7A.5    Effects of aerosol representation complexity on air quality and weather forecasting skill over South America

 

Bela, Megan, and Georg Grell, National Oceanic and Atmospheric Administration/Earth Systems Research Laboratory (NOAA/ESRL), Saulo Freitas, National Aeronautics and Space Administration/Goddard Space Flight Center (NASA/GSFC), Ravan Ahmadov, NOAA/ESRL, Gabriel Pereira, NASA/GSFC and Federal University of São João del-Rei, KaYee Wong, Li Zhang, and Mariusz Pagowski, NOAA/ESRL

 

WRF-Chem simulations of regional smoke observed during the 2012 South American Biomass Burning Analysis (SAMBBA) campaign are conducted to determine whether more complex aerosol schemes improve air quality and meteorological forecasting skill over South America. The WRF-Chem representations of aerosol range in complexity from climatology (meteorology only) to aerosol-aware Thompson microphysics (primary smoke aerosol emissions but no gas or aqueous chemistry) to RACM-MADE-VBS-AQCHEM, state-of-the-art gas/aqueous/aerosol chemistry that provides cloud condensation nuclei distributions to the cloud microphysics.
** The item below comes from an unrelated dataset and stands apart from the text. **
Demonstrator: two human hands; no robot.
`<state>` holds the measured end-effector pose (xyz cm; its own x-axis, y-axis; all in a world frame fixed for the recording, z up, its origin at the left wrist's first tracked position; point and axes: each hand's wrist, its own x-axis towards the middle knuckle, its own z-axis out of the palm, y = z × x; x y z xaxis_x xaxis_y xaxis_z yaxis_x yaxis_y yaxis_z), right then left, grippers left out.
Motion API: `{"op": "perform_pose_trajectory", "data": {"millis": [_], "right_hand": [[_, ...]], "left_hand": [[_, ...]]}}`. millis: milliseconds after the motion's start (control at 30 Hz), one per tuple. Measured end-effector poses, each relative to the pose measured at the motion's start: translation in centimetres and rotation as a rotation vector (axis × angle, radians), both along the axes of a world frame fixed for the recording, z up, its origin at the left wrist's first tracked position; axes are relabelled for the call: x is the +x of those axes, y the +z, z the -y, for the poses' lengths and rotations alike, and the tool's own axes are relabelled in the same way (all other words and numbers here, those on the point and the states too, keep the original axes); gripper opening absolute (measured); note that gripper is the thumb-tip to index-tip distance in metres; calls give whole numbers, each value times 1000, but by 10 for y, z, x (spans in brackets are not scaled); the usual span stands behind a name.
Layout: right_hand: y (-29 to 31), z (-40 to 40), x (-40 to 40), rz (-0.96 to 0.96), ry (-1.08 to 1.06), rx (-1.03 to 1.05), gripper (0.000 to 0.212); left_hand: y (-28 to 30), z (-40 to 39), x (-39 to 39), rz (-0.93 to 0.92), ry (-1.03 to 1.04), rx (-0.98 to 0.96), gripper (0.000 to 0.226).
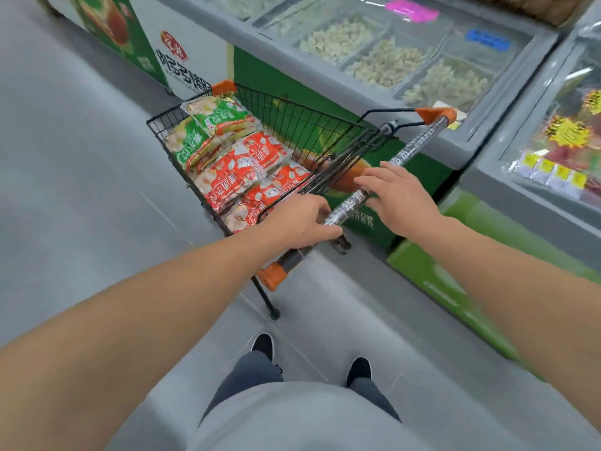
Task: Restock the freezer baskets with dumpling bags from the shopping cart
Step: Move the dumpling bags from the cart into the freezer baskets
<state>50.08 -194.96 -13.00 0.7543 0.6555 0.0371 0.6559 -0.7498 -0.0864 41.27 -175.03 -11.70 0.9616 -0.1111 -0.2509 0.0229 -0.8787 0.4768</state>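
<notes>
Left hand [300, 222] grips the shopping cart handle bar [374, 193], fingers curled round it near the lower orange end cap [271, 276]. Right hand [398, 195] is over the same bar further up, fingers extended and spread, resting on or just above it; can't tell which, the frame is motion-blurred there. Hands are apart, both on the handle side of the cart.

Shopping cart [292, 118]: black wire basket with orange corner caps, parked on the grey floor [81, 157] just beside the freezer front. Basket holds the dumpling bags: green bags [214, 125] at the far end, two visible, one overlapping the other; red bags [247, 170] nearer the handle, several stacked and overlapping. All lie flat or slightly tilted inside the basket.

Chest freezer [374, 56] runs along the right side of the cart, grey rim, green front panel, glass sliding lids. Under the glass are compartments of loose pale dumplings [387, 63]. A pink tag [411, 9] and a blue tag [487, 39] sit on the lids; text unreadable. A second freezer [553, 151] at far right holds yellow-labelled packs and a yellow starburst sign.

Bottom of view: person's grey shirt, dark trousers, black shoes [359, 369] on the floor behind the cart.
</notes>
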Motion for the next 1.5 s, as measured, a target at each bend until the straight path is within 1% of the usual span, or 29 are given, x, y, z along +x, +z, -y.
{"op": "perform_pose_trajectory", "data": {"millis": [100,167,267,400,600,733,833,1033,1133,1367,1500], "right_hand": [[-1,12,24,-9,81,-3,47],[-3,20,40,-16,81,-1,47],[-3,25,58,-18,110,-23,46],[0,22,68,-36,230,-34,41],[1,11,61,-49,279,-4,38],[-3,-13,48,-69,305,4,36],[-3,-38,29,-73,323,-1,35],[-4,-82,-1,-48,309,-30,33],[0,-105,-15,-21,316,-59,32],[2,-174,-50,-5,303,-41,33],[-2,-220,-64,-42,296,-33,34]], "left_hand": [[2,18,0,17,120,17,52],[2,29,-3,6,194,17,48],[3,38,-6,-19,256,91,41],[1,40,-10,-41,362,127,42],[-1,31,-25,-44,437,146,46],[2,12,-43,-40,463,171,39],[3,-11,-61,-45,468,226,31],[-1,-57,-89,-46,457,279,27],[-3,-82,-102,-56,452,283,27],[-1,-151,-135,-64,438,281,31],[1,-190,-153,-68,480,288,32]]}}
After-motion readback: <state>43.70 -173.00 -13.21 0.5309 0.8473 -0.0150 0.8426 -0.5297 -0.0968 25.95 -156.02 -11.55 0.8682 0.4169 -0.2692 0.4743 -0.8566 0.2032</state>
The simulations are evaluated against ground-based and SAMBBA aircraft gas and aerosol, cloud, and meteorology observations, as well as MODIS and AERONET AOD, TRMM precipitation, and radiosoundings. The SAMBBA flights spanned the dry-to-wet transition season and thus provide useful case studies for examining aerosol-radiation and aerosol-cloud feedbacks. Simulations using an aerosol-aware cumulus parameterization are compared with high resolution simulations and used to quantify regional and seasonal scale aerosol effects.